Print only the lines below from the one with "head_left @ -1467" to the one with "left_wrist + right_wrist", both included, exactly as they stand. Leave pictures out.

####

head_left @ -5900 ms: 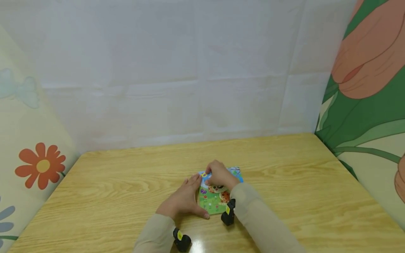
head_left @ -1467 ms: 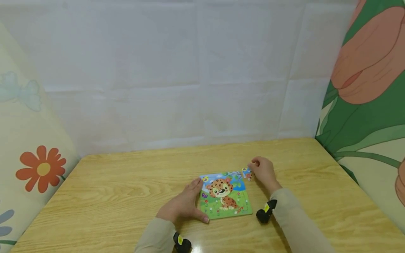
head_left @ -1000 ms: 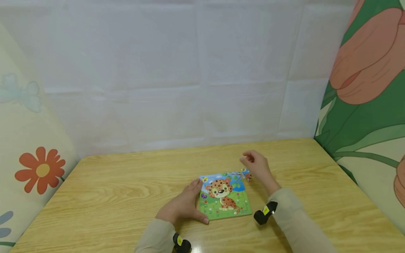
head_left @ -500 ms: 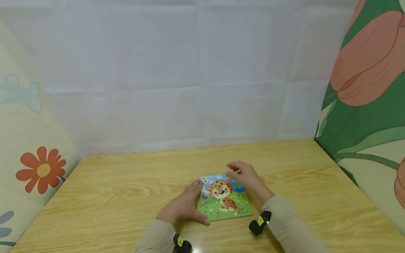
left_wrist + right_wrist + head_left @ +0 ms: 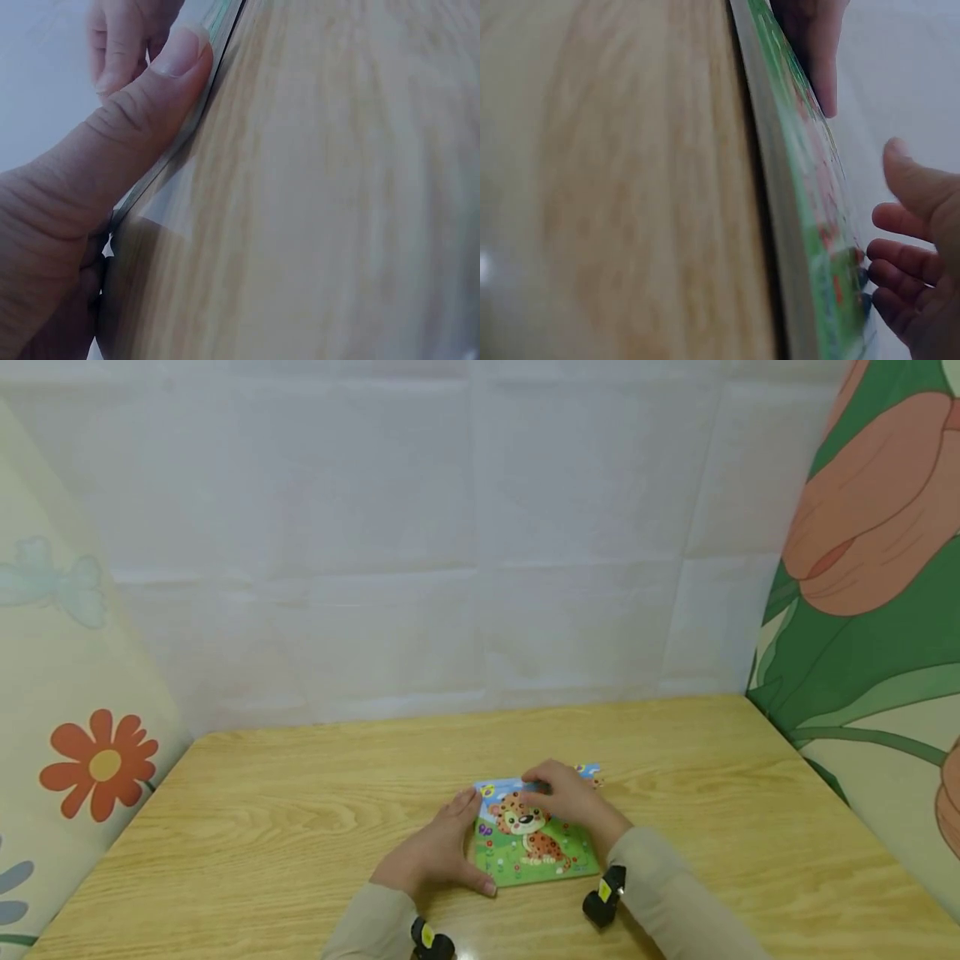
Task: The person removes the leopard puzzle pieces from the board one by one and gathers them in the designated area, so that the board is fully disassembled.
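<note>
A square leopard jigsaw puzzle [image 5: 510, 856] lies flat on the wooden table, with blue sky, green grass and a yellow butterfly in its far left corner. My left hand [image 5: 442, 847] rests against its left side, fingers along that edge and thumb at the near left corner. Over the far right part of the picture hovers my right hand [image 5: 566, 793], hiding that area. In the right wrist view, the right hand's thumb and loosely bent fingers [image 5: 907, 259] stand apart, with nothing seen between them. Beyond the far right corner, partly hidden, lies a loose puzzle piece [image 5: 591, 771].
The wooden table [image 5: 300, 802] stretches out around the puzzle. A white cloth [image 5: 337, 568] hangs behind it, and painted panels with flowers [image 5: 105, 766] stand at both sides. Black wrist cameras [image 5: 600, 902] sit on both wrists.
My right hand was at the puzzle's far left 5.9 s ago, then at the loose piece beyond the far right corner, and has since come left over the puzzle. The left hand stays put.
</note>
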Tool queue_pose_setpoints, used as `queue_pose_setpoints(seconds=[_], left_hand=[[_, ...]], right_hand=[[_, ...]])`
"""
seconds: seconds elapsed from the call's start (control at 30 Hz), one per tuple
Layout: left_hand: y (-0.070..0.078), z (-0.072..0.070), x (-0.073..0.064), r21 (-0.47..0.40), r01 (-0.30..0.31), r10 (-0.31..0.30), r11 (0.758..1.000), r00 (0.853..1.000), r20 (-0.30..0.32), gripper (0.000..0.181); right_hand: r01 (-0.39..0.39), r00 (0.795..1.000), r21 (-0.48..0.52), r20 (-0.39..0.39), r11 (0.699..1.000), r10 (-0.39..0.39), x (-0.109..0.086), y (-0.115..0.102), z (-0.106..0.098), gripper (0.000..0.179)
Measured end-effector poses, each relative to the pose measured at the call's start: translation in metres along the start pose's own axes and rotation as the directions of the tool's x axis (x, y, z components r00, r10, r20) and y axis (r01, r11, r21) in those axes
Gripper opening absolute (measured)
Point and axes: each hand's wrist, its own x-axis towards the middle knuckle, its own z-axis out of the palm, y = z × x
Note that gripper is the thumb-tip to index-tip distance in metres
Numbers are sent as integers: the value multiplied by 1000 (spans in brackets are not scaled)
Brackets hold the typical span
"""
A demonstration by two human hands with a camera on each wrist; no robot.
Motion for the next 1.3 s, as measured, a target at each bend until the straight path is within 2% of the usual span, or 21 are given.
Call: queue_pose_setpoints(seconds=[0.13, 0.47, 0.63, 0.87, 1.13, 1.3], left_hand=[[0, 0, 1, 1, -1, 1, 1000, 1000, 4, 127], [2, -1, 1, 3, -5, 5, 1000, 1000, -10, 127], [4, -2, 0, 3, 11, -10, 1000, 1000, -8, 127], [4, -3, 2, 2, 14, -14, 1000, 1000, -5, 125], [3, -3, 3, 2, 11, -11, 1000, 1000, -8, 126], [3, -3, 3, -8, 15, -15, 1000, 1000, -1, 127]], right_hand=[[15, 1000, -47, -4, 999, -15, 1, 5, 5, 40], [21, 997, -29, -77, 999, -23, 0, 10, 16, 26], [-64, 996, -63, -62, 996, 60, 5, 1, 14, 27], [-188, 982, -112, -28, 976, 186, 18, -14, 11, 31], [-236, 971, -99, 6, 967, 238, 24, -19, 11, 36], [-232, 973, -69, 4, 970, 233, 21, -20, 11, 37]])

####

Response area:
head_left @ -1467 ms: 
head_left @ -1000 ms: 
head_left @ -500 ms: 
left_wrist + right_wrist + head_left @ +0 ms: 

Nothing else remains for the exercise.